On July 26th 2015, I visited my grandmother at one of my old childhood neighbourhoods. Knowing I would be leaving the island soon, I had high hopes of conducting an interview that was long overdue.
I say one of my childhood neighbourhoods because that’s exactly what it is – just one of many I had lived in during my earlier years. My wanderlust didn’t suddenly come about in adulthood. I grew up in a family that, prior to high school, never remained in any one location for more than a year or two.
Some children would have hated that – leaving behind family, friends and familiarity.
Not this child.
This child loved it.
This child matured into an adult that never outgrew that love for new places.

The only other people in my family who shared that wanderlust were my great-great-great-great (and counting) grandparents who came to Jamaica from Ireland on a boat in the 1800s.

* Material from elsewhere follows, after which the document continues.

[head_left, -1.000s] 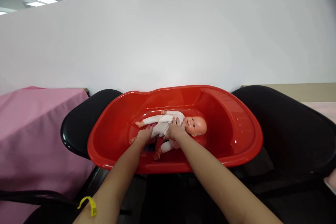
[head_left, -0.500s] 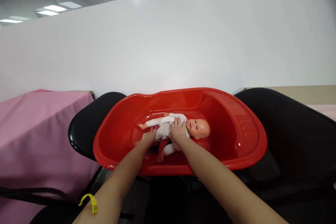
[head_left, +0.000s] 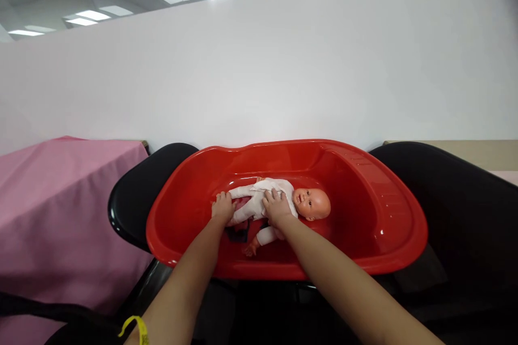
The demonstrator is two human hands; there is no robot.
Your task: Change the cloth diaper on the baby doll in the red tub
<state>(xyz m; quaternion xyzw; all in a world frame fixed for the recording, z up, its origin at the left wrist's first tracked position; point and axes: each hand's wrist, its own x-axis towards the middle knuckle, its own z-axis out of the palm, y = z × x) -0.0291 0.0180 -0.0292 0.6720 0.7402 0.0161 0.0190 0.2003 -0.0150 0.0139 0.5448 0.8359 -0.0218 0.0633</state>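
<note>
A bald baby doll (head_left: 259, 202) in a white outfit lies on its back in a red baby bathtub (head_left: 386, 194). Its head is toward the right and its legs stretch left. My left hand (head_left: 223, 208) is closed round the lower legs, hiding the feet. On the doll's chest rests my right hand (head_left: 278, 208), fingers apart over the white cloth. One doll arm reaches out toward the tub's near side. Under and beside the legs, a dark red and black patch (head_left: 238, 230) shows on the tub floor; I cannot make out what it is.
The tub stands across black seats, one (head_left: 131, 199) sticking out at left and another (head_left: 457, 210) at right. Pink cloth (head_left: 60, 215) drapes a surface on the left. A white partition (head_left: 259, 75) rises close behind the tub.
My left hand has shifted left along the doll's leg and now covers the feet. My right hand stays on the chest, its fingers more spread. The view has shifted slightly.
</note>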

A wealthy set, they quickly went about acquiring land and building a plantation. However, what they hadn’t counted on acquiring was a mulatto offshoot to their previously “pedigree” line.
The creation of that mulatto offshoot led to a lot of blood, sweat and tears – perhaps more than was necessary, even at that time. I promised my grandmother a long time ago that I would one day turn that legacy into a book – a fictional twist rather than the true story – and this was my first step towards doing so.
But the interview that day wasn’t my only exploration into the past. I was, after all, on old family property. I visited the remains of the old house my great-grandmother had once lived in. She was the first of the mulatto member of our line.
I was close with my great-grandmother. I’ve been told a thousand times of how much I am like her, and how I would spend nights locked up alone in her house as a child after she had died.
In the late evening, my family would come calling, begging me to come home. But no one would enter the house at night – not for some time to come. They were a superstitious lot and I – well, I had always been a morbid child.
My great-grandmother’s house would later become my own, as well as, much of the land she inherited. But I am only 25 and a nomad with no use for houses and land of my own. Even so, I could never be more grateful for what I have and how we came by it.
Perhaps the book that immortalises the ancestral beginnings to our legacy is what I’ll write next and perhaps not. But whatever the case, I’ll get it done – for my grandmother, myself, and her mother before us.